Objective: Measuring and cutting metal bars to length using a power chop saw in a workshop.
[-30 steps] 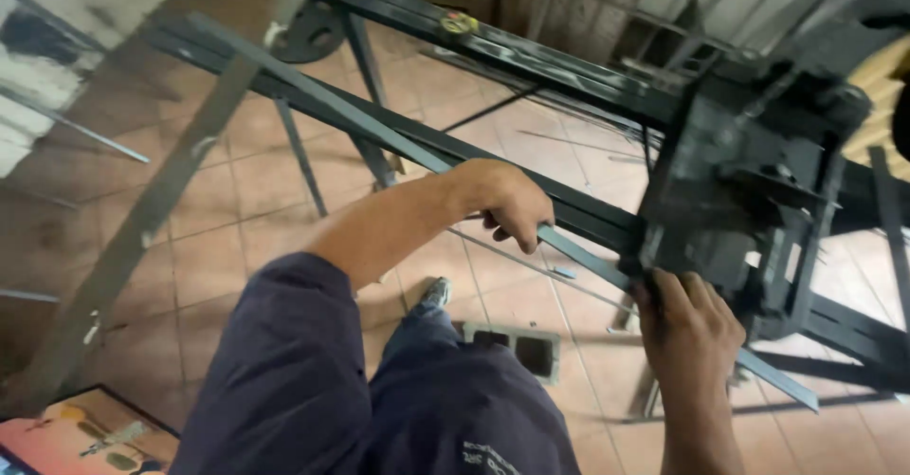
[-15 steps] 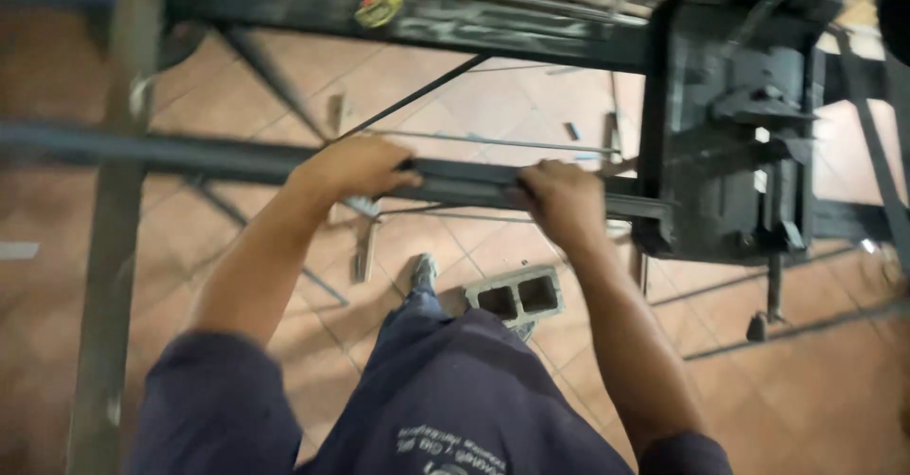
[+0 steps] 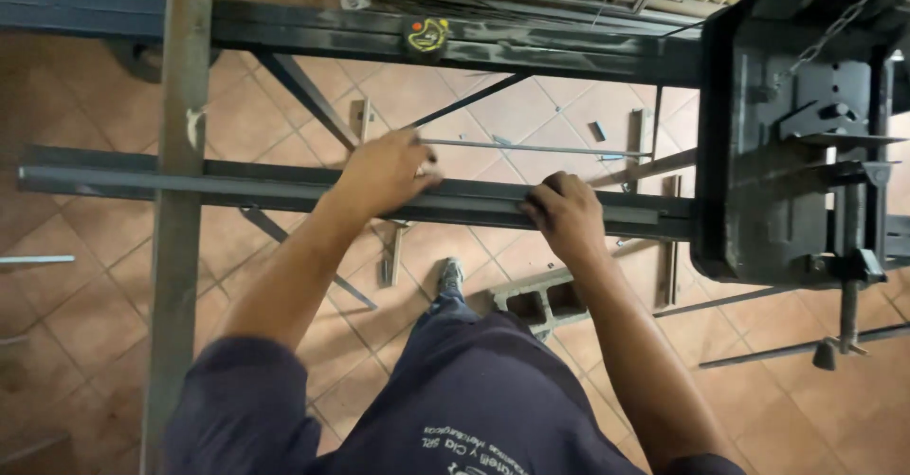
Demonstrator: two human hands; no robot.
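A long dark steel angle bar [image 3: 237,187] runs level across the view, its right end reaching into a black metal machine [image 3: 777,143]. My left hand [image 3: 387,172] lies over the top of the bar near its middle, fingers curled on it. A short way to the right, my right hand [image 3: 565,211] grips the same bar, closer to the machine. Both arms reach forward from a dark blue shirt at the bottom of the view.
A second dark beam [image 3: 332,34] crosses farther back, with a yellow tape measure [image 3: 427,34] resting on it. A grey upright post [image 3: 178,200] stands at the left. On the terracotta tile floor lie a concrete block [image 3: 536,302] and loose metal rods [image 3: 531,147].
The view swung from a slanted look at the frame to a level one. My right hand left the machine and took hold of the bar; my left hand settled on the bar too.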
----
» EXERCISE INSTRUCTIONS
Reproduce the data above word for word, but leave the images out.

» EXERCISE ANSWER
Objective: Measuring and cutting metal bars to length using a power chop saw in a workshop.
[-30 steps] 
[-15 steps] 
[+0 steps] 
Demonstrator: two human hands; no robot.
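A long dark steel angle bar [image 3: 237,187] runs level across the view, its right end reaching into a black metal machine [image 3: 777,143]. My left hand [image 3: 387,172] lies over the top of the bar near its middle, fingers curled on it. A short way to the right, my right hand [image 3: 565,211] grips the same bar, closer to the machine. Both arms reach forward from a dark blue shirt at the bottom of the view.
A second dark beam [image 3: 332,34] crosses farther back, with a yellow tape measure [image 3: 427,34] resting on it. A grey upright post [image 3: 178,200] stands at the left. On the terracotta tile floor lie a concrete block [image 3: 536,302] and loose metal rods [image 3: 531,147].
The view swung from a slanted look at the frame to a level one. My right hand left the machine and took hold of the bar; my left hand settled on the bar too.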

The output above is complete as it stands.